Article From:https://www.cnblogs.com/AyasatoMayoi/p/9967835.html

Automatically disassemble and pack boxes:Java The process by which the compiler automatically converts the original type to the encapsulated class is called autoboxing, which is equivalent to calling the valueOf method.

Integer a = 10;
Integer b = Integer.valueOf(10);
System.out.println(a == b);  // true

Introducing Integer’s caching mechanism through a demo

public class IntegerCacheDemo {
    public static void main(String[] args) {

        Integer integer1 = 127;
        Integer integer2 = 127;
        if (integer1 == integer2) {
            System.out.println("integer1 == integer2");

        } else {
            System.out.println("integer1 !== integer2");
        }

        Integer integer3 = 128;
        Integer integer4 = 128;

        if (integer3 == integer4) {
            System.out.println("integer3 == integer4");

        } else {
            System.out.println("integer3 !== integer4");
        }
    }
}
Operation results:Integer1== integer2
integer3 !== integer4

Although the “==” sign is used to compare two objects, it seems that Integer1 and Integer2 are not the same, but there is also Integer’s caching mechanism, the two are actually equal. As mentioned above, automatic boxing is equivalent to calling the valueOf method, so let’s look at valueOSource code of F method

public static Integer valueOf(int i) {
        if (i >= IntegerCache.low && i <= IntegerCache.high)
            return IntegerCache.cache[i + (-IntegerCache.low)];
        return new Integer(i);
}

Before creating a new Integer object, it is looked up in IntegerCache. cache.
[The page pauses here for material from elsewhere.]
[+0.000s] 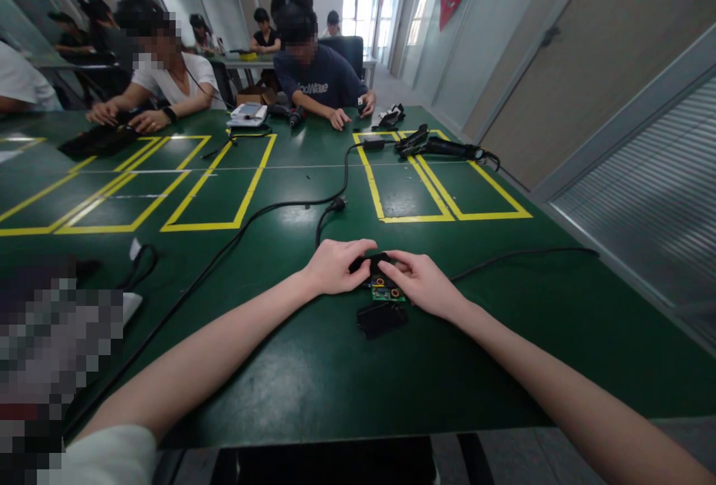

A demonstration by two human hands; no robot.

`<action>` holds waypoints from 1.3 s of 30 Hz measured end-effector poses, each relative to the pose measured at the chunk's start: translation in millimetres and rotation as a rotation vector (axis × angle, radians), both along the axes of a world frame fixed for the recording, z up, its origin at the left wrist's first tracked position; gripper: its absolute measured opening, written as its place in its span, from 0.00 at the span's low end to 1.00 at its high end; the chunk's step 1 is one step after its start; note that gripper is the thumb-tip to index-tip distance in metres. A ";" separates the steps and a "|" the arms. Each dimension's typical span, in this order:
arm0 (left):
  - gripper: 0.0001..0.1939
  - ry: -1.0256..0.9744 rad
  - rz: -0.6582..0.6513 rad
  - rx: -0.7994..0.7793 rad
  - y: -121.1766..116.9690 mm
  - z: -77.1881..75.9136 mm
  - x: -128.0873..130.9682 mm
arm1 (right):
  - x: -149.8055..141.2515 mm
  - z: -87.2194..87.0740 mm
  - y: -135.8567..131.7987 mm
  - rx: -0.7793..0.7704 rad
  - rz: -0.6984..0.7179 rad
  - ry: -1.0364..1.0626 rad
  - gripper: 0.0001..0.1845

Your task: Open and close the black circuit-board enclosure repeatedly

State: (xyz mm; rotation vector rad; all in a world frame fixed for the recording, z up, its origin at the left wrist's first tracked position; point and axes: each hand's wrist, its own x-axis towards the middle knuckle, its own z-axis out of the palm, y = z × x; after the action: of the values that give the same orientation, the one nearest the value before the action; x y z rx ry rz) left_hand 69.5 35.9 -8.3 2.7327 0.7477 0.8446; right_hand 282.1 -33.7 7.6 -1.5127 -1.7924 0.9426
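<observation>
A small green circuit board (385, 294) with copper-coloured coils shows between my two hands, partly inside a black plastic casing (378, 260). My left hand (338, 267) grips the casing's left side, with thumb and fingers closed round it. From the right, my right hand (421, 280) pinches the casing and the board's edge, thumb on top. My fingers hide much of both parts. Just below the board, a flat black cover piece (382, 319) lies on the green table (291, 365). A black cable (520, 253) runs off to the right from behind my right hand.
A long black cord (274, 206) and a plug (338, 204) lie beyond my hands. Yellow tape (417, 219) marks rectangles on the table. Black tools (441, 146) and an adapter (376, 142) lie farther back. People work across the table. A pixelated area covers the left.
</observation>
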 end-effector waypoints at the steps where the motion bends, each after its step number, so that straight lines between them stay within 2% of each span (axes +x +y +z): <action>1: 0.15 0.029 0.008 -0.012 0.7 0.0 0.5 | 2.7 0.2 1.4 0.018 -0.006 -0.053 0.27; 6: 0.16 0.090 0.017 0.010 1.2 1.1 2.3 | 16.2 4.7 6.0 0.064 0.196 -0.184 0.29; 9: 0.18 0.061 0.022 0.019 0.2 1.9 1.9 | 24.1 7.6 6.1 0.094 0.264 -0.198 0.34; 12: 0.22 0.042 -0.027 0.018 -0.3 2.8 0.2 | 30.2 8.7 6.0 0.138 0.338 -0.205 0.37; 18: 0.27 0.029 -0.080 0.032 0.6 2.2 -1.0 | 31.3 4.0 9.3 0.293 0.437 -0.195 0.31; 22: 0.26 0.050 -0.095 0.040 2.1 -0.4 1.3 | 29.1 -2.1 11.8 0.371 0.433 -0.217 0.23; 26: 0.25 0.118 -0.072 0.034 1.6 1.5 2.3 | 20.3 -5.2 8.5 0.415 0.371 -0.306 0.20; 32: 0.20 0.192 -0.030 0.002 -8.5 6.4 -5.7 | 2.8 -3.5 -1.6 0.464 0.322 -0.531 0.20; 39: 0.19 0.223 -0.038 -0.092 -23.3 9.1 -29.4 | -21.9 0.2 -14.4 0.420 0.347 -0.621 0.24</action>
State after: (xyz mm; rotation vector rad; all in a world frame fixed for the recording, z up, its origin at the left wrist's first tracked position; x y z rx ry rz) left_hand 40.1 12.6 0.8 2.7771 0.7509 0.4888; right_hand 260.2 -48.1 7.8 -1.3199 -2.5555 0.1937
There is a special Java class responsible for Integer caching

   private static class IntegerCache {
        static final int low = -128;
        static final int high;
        static final Integer cache[];

        static {
            // high value may be configured by property
            int h = 127;
            String integerCacheHighPropValue =
                sun.misc.VM.getSavedProperty("java.lang.Integer.IntegerCache.high");
            if (integerCacheHighPropValue != null) {
                try {
                    int i = parseInt(integerCacheHighPropValue);
                    i = Math.max(i, 127);
                    // Maximum array size is Integer.MAX_VALUE
                    h = Math.min(i, Integer.MAX_VALUE - (-low) -1);
                } catch( NumberFormatException nfe) {
                    // If the property cannot be parsed into an int, ignore it.
                }
            }
            high = h;

            cache = new Integer[(high - low) + 1];
            int j = low;
            for(int k = 0; k < cache.length; k++)
                cache[k] = new Integer(j++);

            // range [-128, 127] must be interned (JLS7 5.1.7)
            assert IntegerCache.high >= 127;
        }

        private IntegerCache() {}
    }

Javadoc Detailed description of this class is used to achieve caching support, and support the automatic boxing process between – 128 and 127. The maximum 127 can be modified by the JVM startup parameter – XX: AutoBox CacheMax = size. The cache passes throughA for loop implementation. Create as many integers as possible from small to large and store them in an array of integers called cache. This cache is initialized when the Integer class is first used. Later, you can use instance objects contained in the cache instead ofIs to create a new instance (in the case of automatic packing).

In fact, when introducing this feature in Java 5, the scope is fixed – 128 to + 127. Later in Java 6, the Max was mapped to java. lang. Integer. IntegerCache. high, which could beUse JVM startup parameters to set the maximum. This allows us to adjust flexibly according to the actual situation of the application to improve performance.

This caching behavior applies not only to Integer objects. We have a similar caching mechanism for all integer-type classes.

There is ByteCache for caching Byte objects

ShortCache is used to cache Short objects

There is LongCache for caching Long objects

CharacterCache is used to cache Character objects

Byte,Short,Long There is a fixed range: – 128 to 127. For Character, the range is 0 to 127. Except Integer can change the range of parameters, nothing else can.